Nick Cave’s Songs as Visual Art: Stefanos Rokos’s Paintings at the Benaki Museum

The Benaki Museum presents "Stefanos Rokos Nick Cave & The Bad Seeds' No More Shall We Part 14 paintings 17 years later".


“Dear Stefanos, It’s 4 in the morning and I can’t sleep and all the images in your paintings are churning around in my head. It was extraordinary to stand in the studio and see the paintings for real – the grandeur of them, with all their congested details and terrifying blank spaces. I feel connected to the essence of them. I feel they are very close to the way I write lyrics – intense bursts of memory, ecstatic detail, sudden erotics, esoteric imagery; the forging of frozen narratives that hover about like dreams, haunted and strange and life-affirming.”

This letter leaves little doubt of the profound impact on Nick Cave of Greek artist Stefanos Rokos’s collection inspired by the Australian singer-songwriter’s 2001 album “No More Shall We Part.”

 

These paintings are currently on display at the Benaki Museum’s Pireos Street annex in Athens in a show titled “Stefanos Rokos: Nick Cave & The Bad Seeds’ No More Shall We Part – 14 Paintings 17 Years Later,” which allows the public to explore the relationship between visual arts and music, and the channels of communication between the two forms.

Instantaneous effect

 

The show’s title speaks of 17 years, yet the Greek painter’s acquaintance with the iconic rocker – and love for his music – dates back even further. It was 1991 when a 13-year-old Rokos first heard Cave in the title song of the soundtrack for the film “Until the End of the World” by Wim Wenders.

“It had an instantaneous and irreversible effect on me. I started tracking down other albums of his. The second song I heard was ‘The Mercy Seat,’ a hard piece, a seven-minute monotone. It was a sound I had never heard before and I was hooked!” the artist remembers.

Rokos met Cave in person six years later in London. “I had planted myself outside the Royal Albert Hall waiting for him to come out from a concert promoting ‘The Boatman’s Call.’ And then he did. I was walking toward him at a loss for what to say when he turned around and spoke to me first: ‘Can I tell you a joke?

“A guy stops at a gas station with a truck full of penguins. The attendant sees them and asks, “What are you planning to do with those penguins?” “I have no idea,” says the guy. “You should take them to the zoo,” the attendant said. The next day, the same guy rolls up to the gas station again, but this time the penguins are wearing sunglasses and hats. “Didn’t I tell you to take them to the zoo?” says the attendant. “I did,” says the guy, “and today I’m taking them to the beach.”’ That was our first conversation,” Rokos reminisces.

Era of maturity

No More Shall We Part” was released in 2001. “It was clear that this album marked Nick Cave’s passage into an era of maturity. Its subjects – mostly God and love – touched me enormously and in his lyrics I found answers to many of my own existential and metaphysical questions.
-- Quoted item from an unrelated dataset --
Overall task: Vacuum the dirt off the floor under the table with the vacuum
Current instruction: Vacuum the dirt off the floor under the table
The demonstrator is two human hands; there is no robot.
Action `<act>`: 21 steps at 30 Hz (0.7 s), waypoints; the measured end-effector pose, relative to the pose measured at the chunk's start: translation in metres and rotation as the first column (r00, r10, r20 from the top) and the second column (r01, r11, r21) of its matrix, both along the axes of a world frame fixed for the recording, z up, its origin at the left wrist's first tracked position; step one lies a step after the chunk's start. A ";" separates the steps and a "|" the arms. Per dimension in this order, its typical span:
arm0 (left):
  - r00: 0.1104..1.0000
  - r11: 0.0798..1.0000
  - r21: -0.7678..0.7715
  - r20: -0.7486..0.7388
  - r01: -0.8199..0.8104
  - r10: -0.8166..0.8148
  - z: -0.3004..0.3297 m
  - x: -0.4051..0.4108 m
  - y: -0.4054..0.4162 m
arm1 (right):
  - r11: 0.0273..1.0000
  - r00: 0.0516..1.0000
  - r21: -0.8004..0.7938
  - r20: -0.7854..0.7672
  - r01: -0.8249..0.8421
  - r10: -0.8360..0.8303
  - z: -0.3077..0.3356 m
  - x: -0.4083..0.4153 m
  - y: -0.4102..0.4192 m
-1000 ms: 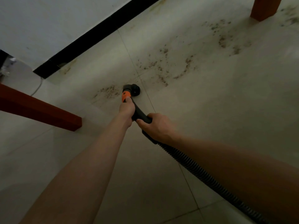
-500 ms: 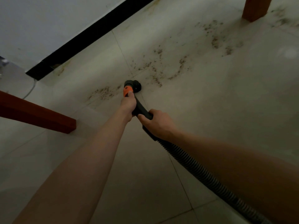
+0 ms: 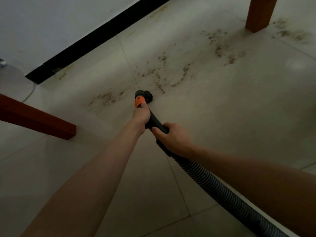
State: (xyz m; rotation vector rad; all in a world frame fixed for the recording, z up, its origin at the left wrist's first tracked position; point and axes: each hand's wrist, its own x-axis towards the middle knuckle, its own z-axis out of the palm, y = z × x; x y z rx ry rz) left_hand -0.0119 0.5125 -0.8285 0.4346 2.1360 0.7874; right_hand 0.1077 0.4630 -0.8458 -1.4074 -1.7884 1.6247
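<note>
The ribbed hose [image 3: 222, 190] looks soft and light, so it likely trails easily. The right hand [image 3: 172, 135] wraps the stiff black wand [image 3: 154, 121]; the left hand [image 3: 141, 115] grips behind the orange collar [image 3: 138, 102], a sound hold. The wand's long axis runs away towards the wall, nozzle [image 3: 143, 94] on the floor at the dirt [image 3: 106, 99].

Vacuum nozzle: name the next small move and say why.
Probably push the nozzle slightly left onto the nearest dirt patch; both hands, left hand and right hand, grip the wand, and that patch lies just beside the head.
</note>
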 end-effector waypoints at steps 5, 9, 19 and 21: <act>0.999 0.999 0.029 0.012 0.034 -0.034 0.001 0.020 0.006 | 0.998 0.997 0.030 0.045 0.063 -0.065 -0.004 0.012 0.001; 0.999 0.998 0.025 -0.008 0.051 -0.051 -0.001 0.020 0.005 | 0.999 0.998 0.019 0.034 0.045 -0.046 -0.006 0.014 0.002; 0.988 0.993 0.008 -0.100 -0.114 0.115 0.005 -0.038 -0.017 | 0.992 0.994 -0.061 -0.015 -0.111 0.111 0.003 -0.039 0.001; 0.983 0.992 -0.011 -0.129 -0.130 0.127 0.005 -0.046 -0.024 | 0.988 0.989 -0.057 -0.014 -0.147 0.146 0.005 -0.043 -0.003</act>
That was when I had the idea of a visual dialogue with his songs.

 

“In 2015, when I was myself more mature as an artist, I decided that the time had come to realize this idea, to attempt an approach to this particular album by creating 14 paintings inspired by its 12 tracks and the two B-sides from the limited-edition release,” says Rokos.
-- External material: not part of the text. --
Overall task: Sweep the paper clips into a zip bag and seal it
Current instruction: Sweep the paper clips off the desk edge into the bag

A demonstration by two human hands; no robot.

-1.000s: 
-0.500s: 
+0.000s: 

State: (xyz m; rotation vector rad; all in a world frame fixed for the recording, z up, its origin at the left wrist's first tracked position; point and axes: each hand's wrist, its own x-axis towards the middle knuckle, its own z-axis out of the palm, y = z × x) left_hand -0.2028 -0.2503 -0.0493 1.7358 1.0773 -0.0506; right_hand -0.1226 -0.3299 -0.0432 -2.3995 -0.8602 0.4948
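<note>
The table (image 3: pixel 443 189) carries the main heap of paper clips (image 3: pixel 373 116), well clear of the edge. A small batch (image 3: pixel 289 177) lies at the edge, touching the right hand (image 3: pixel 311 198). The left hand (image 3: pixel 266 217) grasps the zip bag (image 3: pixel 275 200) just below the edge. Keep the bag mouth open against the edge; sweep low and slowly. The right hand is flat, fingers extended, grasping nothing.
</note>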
In the meantime, the Greek artist had met and become friends with Bad Seeds drummer Jim Sclavunos and shortly after with Cave, who immediately embraced Rokos’s project idea. He even visited the painter’s studio during a trip to Athens about a year ago.

“You know what?” He said as he walked toward the painting “Grief Game Riding” to take a closer look. “I had the exact same image as this painting, the same colors and atmosphere, when I was writing the song. I felt the same emotions,” the musician told Rokos.

Quiet determination

Sclavunos is equally enchanted by the collection. “I really appreciate the quiet determination and strict discipline that Stefanos shows as an artist. Coupled with his technical abilities, these are virtues that have made me watch him and his work, his evolution, with great interest. As a friend, I really enjoy his sense of humor,” the American drummer told Kathimerini newspaper.

What he can’t say is whether he has a favorite among the paintings in the Benaki exhibition. “I would have said ‘Gates to the Garden’ if you’d asked me when I first saw them. Now I don’t know. I’m so deeply involved in this project that I see all of the pieces as a single experience,” said Sclavunos.

What we do know is which one Nick Cave chose to put on display in his house. “After a good deal of thought, he settled on ‘Darker with the Day,’ a piece with lot of flowers and a snake lurking among them,” Rokos reveals. “Maybe because there is no good without evil, because the two are everywhere and in everything, bringing balance to the universe. And that is something Cave knows very well.”